ABOUT THIS TASK: Write the line that contains "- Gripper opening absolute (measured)" and each one after it, word for word, ending with the final line of the data.
──────────────────────────────
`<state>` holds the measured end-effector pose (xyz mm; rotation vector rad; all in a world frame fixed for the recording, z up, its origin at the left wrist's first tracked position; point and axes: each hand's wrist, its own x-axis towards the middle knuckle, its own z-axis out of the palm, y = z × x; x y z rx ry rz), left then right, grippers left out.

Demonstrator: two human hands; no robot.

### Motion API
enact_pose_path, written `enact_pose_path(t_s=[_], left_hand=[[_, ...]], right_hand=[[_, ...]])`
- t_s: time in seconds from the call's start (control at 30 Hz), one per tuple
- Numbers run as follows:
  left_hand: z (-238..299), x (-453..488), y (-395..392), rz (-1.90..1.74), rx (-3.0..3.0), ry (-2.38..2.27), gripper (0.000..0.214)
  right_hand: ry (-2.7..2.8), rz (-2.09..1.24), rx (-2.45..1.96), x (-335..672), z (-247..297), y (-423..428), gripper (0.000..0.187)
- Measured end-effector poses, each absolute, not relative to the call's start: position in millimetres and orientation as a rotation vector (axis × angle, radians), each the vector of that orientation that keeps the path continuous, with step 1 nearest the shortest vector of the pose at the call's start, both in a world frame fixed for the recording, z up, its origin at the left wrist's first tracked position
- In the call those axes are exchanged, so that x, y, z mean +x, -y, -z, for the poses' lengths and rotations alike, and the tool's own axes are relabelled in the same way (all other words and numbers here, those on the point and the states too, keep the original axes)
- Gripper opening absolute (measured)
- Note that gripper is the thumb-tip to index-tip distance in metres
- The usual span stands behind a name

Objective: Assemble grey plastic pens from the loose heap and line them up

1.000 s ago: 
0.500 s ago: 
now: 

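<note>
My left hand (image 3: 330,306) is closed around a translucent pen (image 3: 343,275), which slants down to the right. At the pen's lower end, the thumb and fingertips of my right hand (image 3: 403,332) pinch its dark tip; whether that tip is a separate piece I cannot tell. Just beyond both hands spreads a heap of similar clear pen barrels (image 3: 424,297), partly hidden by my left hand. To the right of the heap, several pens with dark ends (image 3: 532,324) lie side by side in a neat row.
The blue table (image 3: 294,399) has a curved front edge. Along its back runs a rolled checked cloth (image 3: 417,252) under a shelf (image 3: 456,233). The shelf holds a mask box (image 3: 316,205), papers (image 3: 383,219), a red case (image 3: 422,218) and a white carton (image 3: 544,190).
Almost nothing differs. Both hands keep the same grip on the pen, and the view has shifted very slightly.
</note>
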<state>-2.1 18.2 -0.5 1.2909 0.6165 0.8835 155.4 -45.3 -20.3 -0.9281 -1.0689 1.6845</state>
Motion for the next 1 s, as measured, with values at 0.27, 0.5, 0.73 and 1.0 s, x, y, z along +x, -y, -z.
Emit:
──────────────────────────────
FINISHED TASK:
- Gripper opening absolute (measured)
- Note that gripper is the thumb-tip to index-tip distance in metres
- The usual span stands behind a name

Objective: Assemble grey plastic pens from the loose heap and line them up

1.000 s ago: 
0.500 s ago: 
now: 

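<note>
My left hand (image 3: 330,306) is closed around a translucent pen (image 3: 343,275), which slants down to the right. At the pen's lower end, the thumb and fingertips of my right hand (image 3: 403,332) pinch its dark tip; whether that tip is a separate piece I cannot tell. Just beyond both hands spreads a heap of similar clear pen barrels (image 3: 424,297), partly hidden by my left hand. To the right of the heap, several pens with dark ends (image 3: 532,324) lie side by side in a neat row.
The blue table (image 3: 294,399) has a curved front edge. Along its back runs a rolled checked cloth (image 3: 417,252) under a shelf (image 3: 456,233). The shelf holds a mask box (image 3: 316,205), papers (image 3: 383,219), a red case (image 3: 422,218) and a white carton (image 3: 544,190).
Almost nothing differs. Both hands keep the same grip on the pen, and the view has shifted very slightly.
</note>
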<state>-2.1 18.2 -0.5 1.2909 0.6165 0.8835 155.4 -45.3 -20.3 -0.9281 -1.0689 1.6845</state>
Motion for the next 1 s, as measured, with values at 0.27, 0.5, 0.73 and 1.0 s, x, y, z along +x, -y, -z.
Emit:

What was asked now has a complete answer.